We are taking a brief detour from the series to understand what Natural Gradient is. The next algorithm we examine in the Gradient Boosting world is NGBoost and to understand it completely, we need to understand what Natural Gradients are.

Pre-reads: I would be talking about KL Divergence and if you are unfamiliar with the concept, take a pause and catch-up. I have another article where I give the maths and intuition behind Entropy, Cross Entropy and KL Divergence.

I also assume basic familiarity with Gradient Descent. I’m sure you’ll find a million articles about Gradient Descent online.

Sometimes, during the explanation, we might take on some maths heavy portions. But wherever possible, I’ll also provide the intuition so that if you are averse to maths and equations, you can skip right to the intuition.

There are a million articles on the internet explaining what Gradient Descent is and this is not the million and one article. Briefly, we will just cover enough Gradient Descent to make the discussion ahead relevant.

The Problem setup is : Given a function f(x), we want to find its minimum. In machine learning, this f(x) is typically a loss function, and x is the parameters of the algorithm(for eg. in Neural Networks x is the weights and biases of the network).

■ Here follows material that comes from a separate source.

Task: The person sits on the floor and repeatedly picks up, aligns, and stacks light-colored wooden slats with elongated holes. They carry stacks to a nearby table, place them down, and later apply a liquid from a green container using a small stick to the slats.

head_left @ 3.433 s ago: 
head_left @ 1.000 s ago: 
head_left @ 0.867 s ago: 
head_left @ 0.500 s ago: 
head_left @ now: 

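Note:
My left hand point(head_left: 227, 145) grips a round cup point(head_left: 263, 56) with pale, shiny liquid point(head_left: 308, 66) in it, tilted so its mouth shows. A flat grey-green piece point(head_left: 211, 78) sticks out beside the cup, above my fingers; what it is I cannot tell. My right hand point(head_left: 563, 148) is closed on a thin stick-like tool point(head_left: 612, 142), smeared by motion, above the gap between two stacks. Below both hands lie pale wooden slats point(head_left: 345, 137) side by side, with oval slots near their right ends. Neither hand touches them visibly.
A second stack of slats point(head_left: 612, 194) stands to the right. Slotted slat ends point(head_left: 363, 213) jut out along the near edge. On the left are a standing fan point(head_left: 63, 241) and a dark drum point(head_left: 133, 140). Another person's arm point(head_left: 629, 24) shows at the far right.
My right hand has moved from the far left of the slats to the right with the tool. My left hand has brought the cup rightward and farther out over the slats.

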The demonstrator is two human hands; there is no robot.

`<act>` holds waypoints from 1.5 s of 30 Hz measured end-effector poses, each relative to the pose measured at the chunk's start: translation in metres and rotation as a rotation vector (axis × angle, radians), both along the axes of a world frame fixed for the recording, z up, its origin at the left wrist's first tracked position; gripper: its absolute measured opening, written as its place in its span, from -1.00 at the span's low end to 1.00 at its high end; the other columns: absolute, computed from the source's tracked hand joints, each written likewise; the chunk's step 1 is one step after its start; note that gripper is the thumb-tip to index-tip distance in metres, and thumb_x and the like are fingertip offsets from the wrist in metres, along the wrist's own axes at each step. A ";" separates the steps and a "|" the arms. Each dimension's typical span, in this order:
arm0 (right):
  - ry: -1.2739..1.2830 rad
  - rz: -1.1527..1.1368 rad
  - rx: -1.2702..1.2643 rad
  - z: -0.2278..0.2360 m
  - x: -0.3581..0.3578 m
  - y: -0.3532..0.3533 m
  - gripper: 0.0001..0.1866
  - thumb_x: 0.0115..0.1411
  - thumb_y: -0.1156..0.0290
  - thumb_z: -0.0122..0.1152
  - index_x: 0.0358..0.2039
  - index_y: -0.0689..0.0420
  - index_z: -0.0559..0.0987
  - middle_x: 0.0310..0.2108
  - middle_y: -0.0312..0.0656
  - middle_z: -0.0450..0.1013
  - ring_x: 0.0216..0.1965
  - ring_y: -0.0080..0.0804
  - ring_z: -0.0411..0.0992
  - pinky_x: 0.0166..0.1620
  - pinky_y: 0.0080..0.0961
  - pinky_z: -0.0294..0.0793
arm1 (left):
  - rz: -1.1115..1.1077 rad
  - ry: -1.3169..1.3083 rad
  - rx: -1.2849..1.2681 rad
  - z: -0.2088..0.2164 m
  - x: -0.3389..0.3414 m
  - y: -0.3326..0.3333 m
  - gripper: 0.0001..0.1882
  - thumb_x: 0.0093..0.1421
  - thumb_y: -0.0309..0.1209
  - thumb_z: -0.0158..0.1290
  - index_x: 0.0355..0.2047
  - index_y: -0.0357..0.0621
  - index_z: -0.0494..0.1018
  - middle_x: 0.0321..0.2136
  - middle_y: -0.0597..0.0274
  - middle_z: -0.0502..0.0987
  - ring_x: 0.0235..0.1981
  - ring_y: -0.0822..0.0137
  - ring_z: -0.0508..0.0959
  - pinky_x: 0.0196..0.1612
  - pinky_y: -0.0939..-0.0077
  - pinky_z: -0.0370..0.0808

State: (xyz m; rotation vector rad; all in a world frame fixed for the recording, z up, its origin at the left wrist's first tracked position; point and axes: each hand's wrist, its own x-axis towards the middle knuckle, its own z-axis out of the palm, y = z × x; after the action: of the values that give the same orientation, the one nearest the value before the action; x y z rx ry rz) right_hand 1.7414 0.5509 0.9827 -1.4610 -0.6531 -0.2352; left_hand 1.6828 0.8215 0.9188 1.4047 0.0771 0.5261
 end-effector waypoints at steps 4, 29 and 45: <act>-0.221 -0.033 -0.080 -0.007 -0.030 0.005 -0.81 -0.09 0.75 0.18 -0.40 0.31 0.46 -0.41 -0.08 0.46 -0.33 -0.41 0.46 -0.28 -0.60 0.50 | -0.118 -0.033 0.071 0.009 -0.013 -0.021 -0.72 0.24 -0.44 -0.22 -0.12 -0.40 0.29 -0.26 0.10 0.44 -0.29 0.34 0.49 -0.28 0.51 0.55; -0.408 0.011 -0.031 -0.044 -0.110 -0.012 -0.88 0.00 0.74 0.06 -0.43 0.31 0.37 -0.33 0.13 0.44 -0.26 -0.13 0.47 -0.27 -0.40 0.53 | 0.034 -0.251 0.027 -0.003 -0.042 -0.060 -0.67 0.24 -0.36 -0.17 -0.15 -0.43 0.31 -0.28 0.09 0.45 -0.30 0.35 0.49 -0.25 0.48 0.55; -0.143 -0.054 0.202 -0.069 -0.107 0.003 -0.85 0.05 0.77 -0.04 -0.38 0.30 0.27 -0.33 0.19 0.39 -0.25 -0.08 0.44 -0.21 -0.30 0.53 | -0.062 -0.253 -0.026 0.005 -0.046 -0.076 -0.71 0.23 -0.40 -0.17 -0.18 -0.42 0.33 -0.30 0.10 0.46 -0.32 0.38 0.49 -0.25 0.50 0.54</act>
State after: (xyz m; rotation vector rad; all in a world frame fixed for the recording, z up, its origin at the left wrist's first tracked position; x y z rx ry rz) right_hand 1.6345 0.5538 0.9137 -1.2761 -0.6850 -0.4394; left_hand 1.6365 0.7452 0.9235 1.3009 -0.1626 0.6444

1. We pick an initial value for x, mostly at random,
2. We calculate the gradient of the loss function w.r.t. the parameters x, $\frac{\partial f(x)}{\partial x}$
3. We adjust the parameters x, such that $x = x - \alpha \frac{\partial f(x)}{\partial x}$ , where $\alpha$ is the learning rate
4. Repeat 2 and 3 until we are satisfied with the loss value.

There are two main ingredients to the algorithm – the gradient and the learning rate.

Gradient is nothing but the first derivative of the loss function w.r.t. x. This is also called the slope of the function at the point. From high-school geometry, we know that slope can have sign and depending on the sign we know which direction is “down”. For eg. in the picture above, the gradient or slope is negative and we know we have to move in the negative direction to reach the minima. So the gradient also gives you the direction in which you need to move and it is this property that Gradient Descent uses.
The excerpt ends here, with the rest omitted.